The following is riddled with lies.


Oyster is the London Transport system's new smart-card ticket system, introduced in 2004. Oyster cards are contactless RFID cards which are used to pay for tube trains and buses.

History

Oyster cards were introduced to replace the old-fashioned paper-ticket system. The paper tickets were an environmental hazard; they could not even be recycled, being chemically treated to withstand being fed through the mechanical readers.

Technology

Oyster cards are "contactless", meaning that they don't actually need to touch the reader device, but merely come quite close to it. You can use the card without even taking it out of your wallet (although see below). Radio waves from the reader activate the tiny computer inside the card, even at a distance. The readers are artificially constrained to only work across a few centimetres, to avoid reading the card of the person behind you in the queue. In theory the card can be read from several metres away.

Oyster cards were introduced when "chip and pin" credit cards were fairly new, and no allowance was made for how these two technologies might interact. It turns out that carrying your Oyster card in your wallet with your credit cards can damage them; when the Oyster card communicates with the reader it sends quite powerful radio waves, which can damage the chip in an adjacent chip-and-pin card. London Transport officially advise that you keep your Oyster card in its own separate wallet.

Each card has the capacity to store several megabytes in its tiny electronic "brain". Most of this is taken up with details of the card balance but some remains for some speculative future use.

Use

Buses have Oyster readers at the entrance, which the passenger "swipes" on their way in. Tube stations have Oyster readers on the (existing) entry gates, and the customer swipes the reader to open the gate.

An individual Oyster card can either be a pre-pay card or a season ticket. In the case of season tickets, the card works much as an old-fashioned season ticket did. In the case of pre-pay cards, the user loads money onto the card from a linked bank account at a cash-machine, and then Oyster readers deduct from the user's balance when they make their journey. Instead of the old one-day travelcard, Oyster cards offer a "price cap" - if you have used more pre-pay credit in one day than a travelcard would cost, you can present your Oyster card to an Oyster-enabled ticket machine and claim the difference back.

Deployment

The Oyster system is now deployed across most of London's transport network. Early adopters complained that it was launched before it was ready, and that (for example) a tram might arrive that had no Oyster reader, forcing them to wait for the next tram unless they had remembered to carry cash. This situation has largely abated, above ground at least.

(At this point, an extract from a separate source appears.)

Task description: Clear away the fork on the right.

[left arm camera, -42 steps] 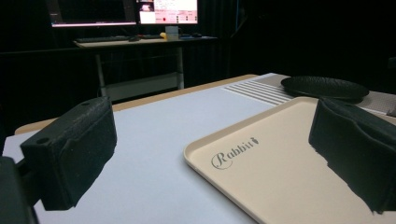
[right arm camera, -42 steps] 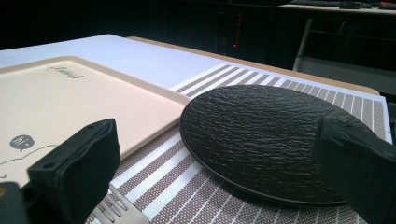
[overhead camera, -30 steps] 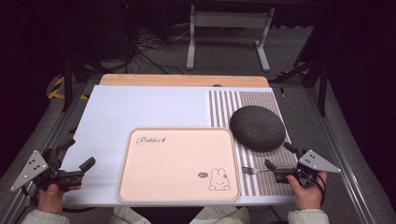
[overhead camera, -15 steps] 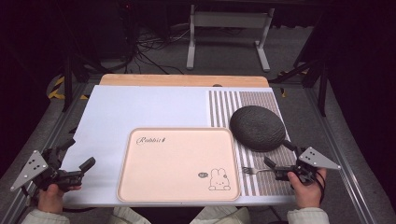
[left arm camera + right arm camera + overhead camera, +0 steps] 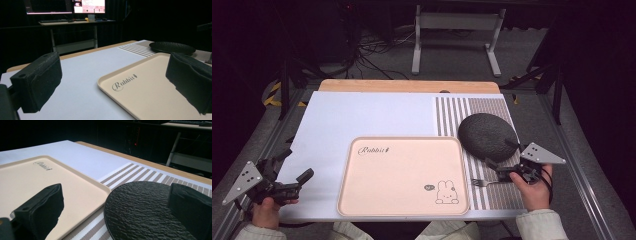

About twenty of the outlying smaller London Underground stations, mostly in south London, do not yet have Oyster readers. In order for an Oyster user to exit the underground system at one of these stations, they have to present their card to a member of staff. This is generally not a problem, although occasionally some stations are left unmanned at weekends.

Oyster cards don't come with a photocard, since they are mostly just swiped over a card-reader. To offer some protection against people using each others' Oyster cards, each card is loaded with a variable indicating the skin tone of the card's owner. This enables automatic security cameras, connected to the card readers, some modicum of verification that the card is being used by its rightful owner.

Unfortunately, due to low light in some tube stations in the evenings, this system has proven unreliable with people with dark skin tones, leading to hysterical complaints that "Black people can't use Oyster" and accusations of racism against London Transport. LT say that a fix is on the way.

Why "Oyster"?

LT's official line is that the name has no particular meaning, but some LT-published leaflets about how you shouldn't share your Oyster card had the tag line "Only You Should Touch En Route", suggesting it is an acronym, or at least a backronym.

Collectability

Much as BT's Phonecards became collectible, Oyster cards have started to be sought after for their designs rather than their function. Many phonecard collectors are moving into this new hobby since Phonecards have been rendered more-or-less obsolete by mobile phones.

However, there aren't, so far, many different designs of Oyster card available. The standard "blue swoop" design accounts for the overwhelming quantity of cards in circulation. However, there was an early limited wave of cards featuring the logo of the Evening Standard; in order to publicise the launch of the new system, the cards were given away with the newspaper. The most sought-after are the "gold" (actually, yellow) cards that were originally issued to London Transport employees. These will become rarer over time since they are no longer being made - LT found that employees were selling them to collectors on eBay and then claiming to have lost them, and so now issues only the "blue swoop" cards internally.

The Future

The future of Oyster hangs in the balance. So far, take-up has been poor, and the projected economies of scale that were supposed to make the cards cheaper have not materialised. Currently each card costs LT £25 to manufacture; since they are sold for £3, this presents quite a financial burden. Indeed, if the economies of scale don't pan out, LT may find themselves hoping for a reduced rather than increased take-up, simply to avoid the expense.

It is likely that Oyster will survive at least until the London 2012 Olympics - the smart-card technology presents the kind of futuristic image that London will wish to project. However, once the festivities are over, odds are good that London will revert to the tried-and-tested (and most of all cheap) paper ticket system that has served it so well over the years.